The method creates a provider-neutral SQL statement and adds it to the version.
Example:
void RegisterTable_DocumentType()
{
string TableName = "DocumentType";
string SqlText = $@"
CREATE TABLE {TableName} (
Id @NVARCHAR(40) @NOT_NULL primary key,
Code @NVARCHAR(40) @NOT_NULL,
Name @NVARCHAR(96) @NOT_NULL
)
";
Version.AddTable(SqlText);
}
Version.AddTable() stores the SQL statement as a schema table item.
The actual SQL token translation happens later through the active SqlProvider.
Provider-Neutral SQL
Generated schema SQL keeps Tripous provider-neutral tokens.
Examples:
@NVARCHAR(40)@DECIMAL@DATE@DATE_TIME@BOOL@NOT_NULL@NULL
This lets the same generated schema version target the relational database engines supported by Tripous.
Creation Order
The Registration Builder resolves dependencies between tables before generating schema code.
Foreign keys determine table dependency order.
The generated RegisterInternal() method calls table registration methods in creation order.
This matters because referenced tables must normally exist before tables that reference them.
CreationOrder may appear in rebuilt generated schema text, but it is not required in the input Schema.sql file.
Statements After Table Creation
SchemaVersion supports statements that run after table creation.
The API is:
Version.AddStatementAfter(SqlText);
When a developer writes schema registration manually, this API may be used for any statement that must run after table creation.
For generated schema versions, the Registration Builder uses it for generated code provider seed rows.
It is not a general metadata feature that creates arbitrary post-table statements from Schema.sql.
Code Provider Seed Rows
When the schema metadata contains Code declarations, the builder generates seed statements for SYS_NUMBER_SERIES.
Those statements are added with:
Version.AddStatementAfter(SqlText);
These statements are stored in SchemaVersion.StatementsAfter.
They are executed after the version's table creation statements.
Example metadata:
Code @NVARCHAR(40) @NOT_NULL, -- Code AST-XXXXXX Asset
Generated schema output inserts a number series row:
INSERT INTO SYS_NUMBER_SERIES
(Id, Code, Name, Pattern, ResetPeriodId, NextNumber, LastResetValue, IsActive)
VALUES
('{MemTable.GenId()}', 'Asset', 'Asset', 'AST-XXXXXX', 0, 1, NULL, 1)
Draft code providers generate a draft series and a normal series.

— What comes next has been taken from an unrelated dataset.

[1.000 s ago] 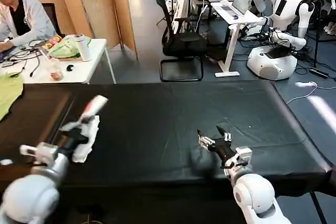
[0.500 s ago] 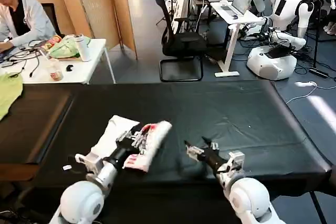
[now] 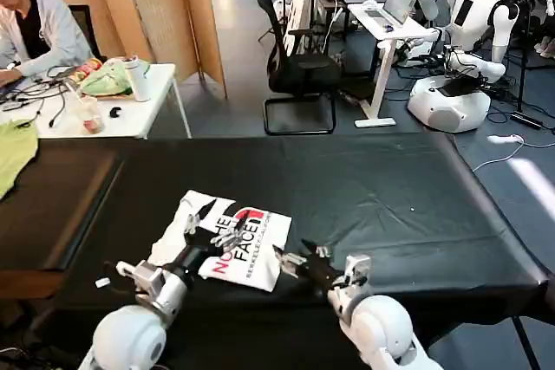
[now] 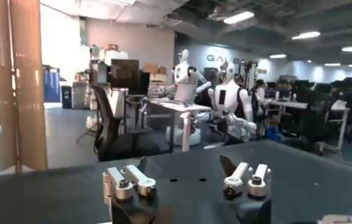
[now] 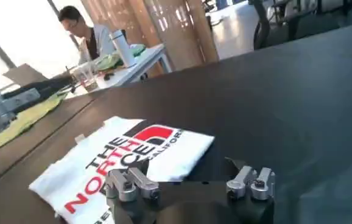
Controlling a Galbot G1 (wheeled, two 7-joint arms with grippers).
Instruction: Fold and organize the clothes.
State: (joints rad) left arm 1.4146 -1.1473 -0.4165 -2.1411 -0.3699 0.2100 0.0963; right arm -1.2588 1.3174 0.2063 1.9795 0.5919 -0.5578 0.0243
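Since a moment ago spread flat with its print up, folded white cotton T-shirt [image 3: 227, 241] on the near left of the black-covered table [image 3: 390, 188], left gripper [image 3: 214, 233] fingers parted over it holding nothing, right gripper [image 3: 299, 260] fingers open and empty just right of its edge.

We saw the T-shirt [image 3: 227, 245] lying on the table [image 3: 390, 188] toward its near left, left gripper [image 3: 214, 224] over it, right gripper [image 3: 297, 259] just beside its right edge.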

Registration From The Application
The application decides which schema versions are registered.
TinyERP coordinates this in Registry.cs.
Registry.cs is handwritten application code.
Adding a new generated schema version to the list is the developer's responsibility.
SchemaVersionList.AddRange([
new SchemaVersion1(),
new SchemaVersion2()
]);
Then it registers each version:
foreach (SchemaVersionDef Version in SchemaVersionList)
Version.Register();
Registration builds the in-memory schema descriptor list.
Schema execution is a separate step.
Database Recreation
Changing a generated schema version can require database recreation during development.
Examples:
- adding fields
- removing fields
- changing field types
- changing constraints
- changing foreign keys
Generated schema versions describe the desired structure.
They do not automatically migrate existing application data.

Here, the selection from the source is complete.